- Court: Constitutional Court of South Africa
- Full case name: The Teddy Bear Clinic for Abused Children and Another v Minister of Justice and Constitutional Development and Another
- Decided: 3 October 2013
- Citation: [2013] ZACC 35

Case history
- Prior action: Application for confirmation from North Gauteng High Court

Court membership
- Judges sitting: Mogoeng CJ, Froneman, Jafta, Khampepe, Nkabinde, Skweyiya & Zondo JJ, Bosielo & Mhlantla AJ

Case opinions
- Decision by: Justice Khampepe

= Teddy Bear Clinic v Minister of Justice =

South African legal case

The Teddy Bear Clinic for Abused Children and Another v Minister of Justice and Constitutional Development and Another, [2013] ZACC 35, is a decision of the Constitutional Court of South Africa which dealt with the application of statutory rape laws to consensual sexual acts when both parties are younger than the age of consent.

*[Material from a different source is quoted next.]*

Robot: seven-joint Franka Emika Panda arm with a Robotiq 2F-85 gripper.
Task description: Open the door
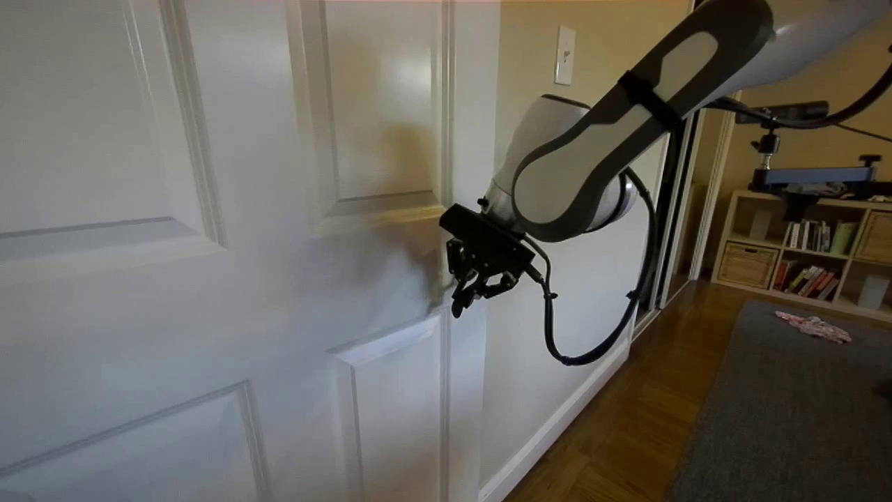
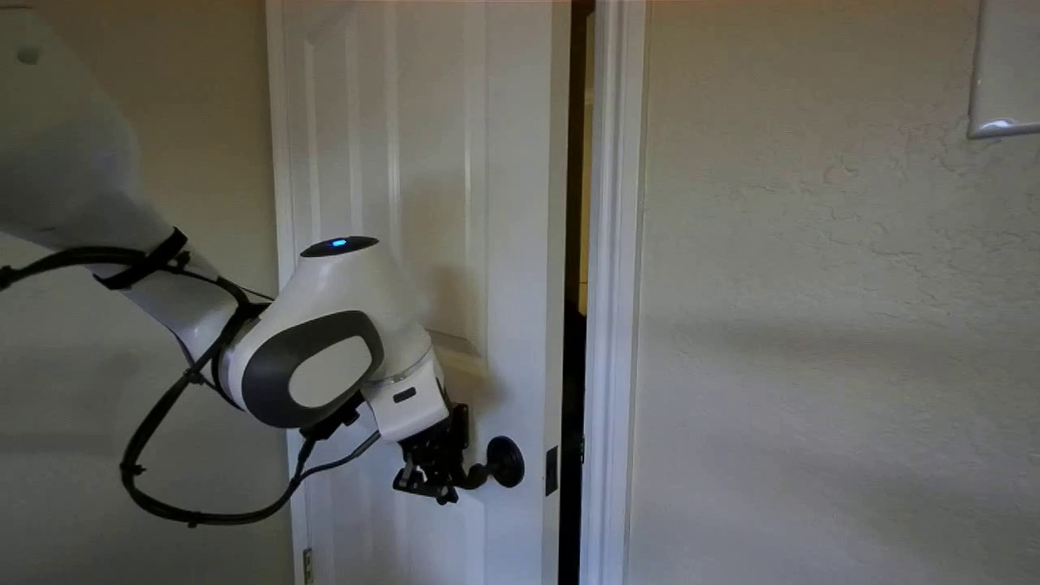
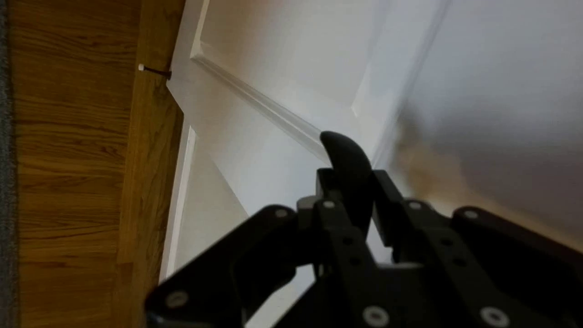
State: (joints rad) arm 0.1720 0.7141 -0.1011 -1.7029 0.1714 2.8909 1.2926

The court struck down as unconstitutional the provisions of the Criminal Law (Sexual Offences and Related Matters) Amendment Act, 2007 that made it a crime for children between the ages of 12 and 16 to engage in consensual sexual activity with other children in the same age range. The court found that these laws infringed the rights to dignity and privacy and the best interests of the child principle.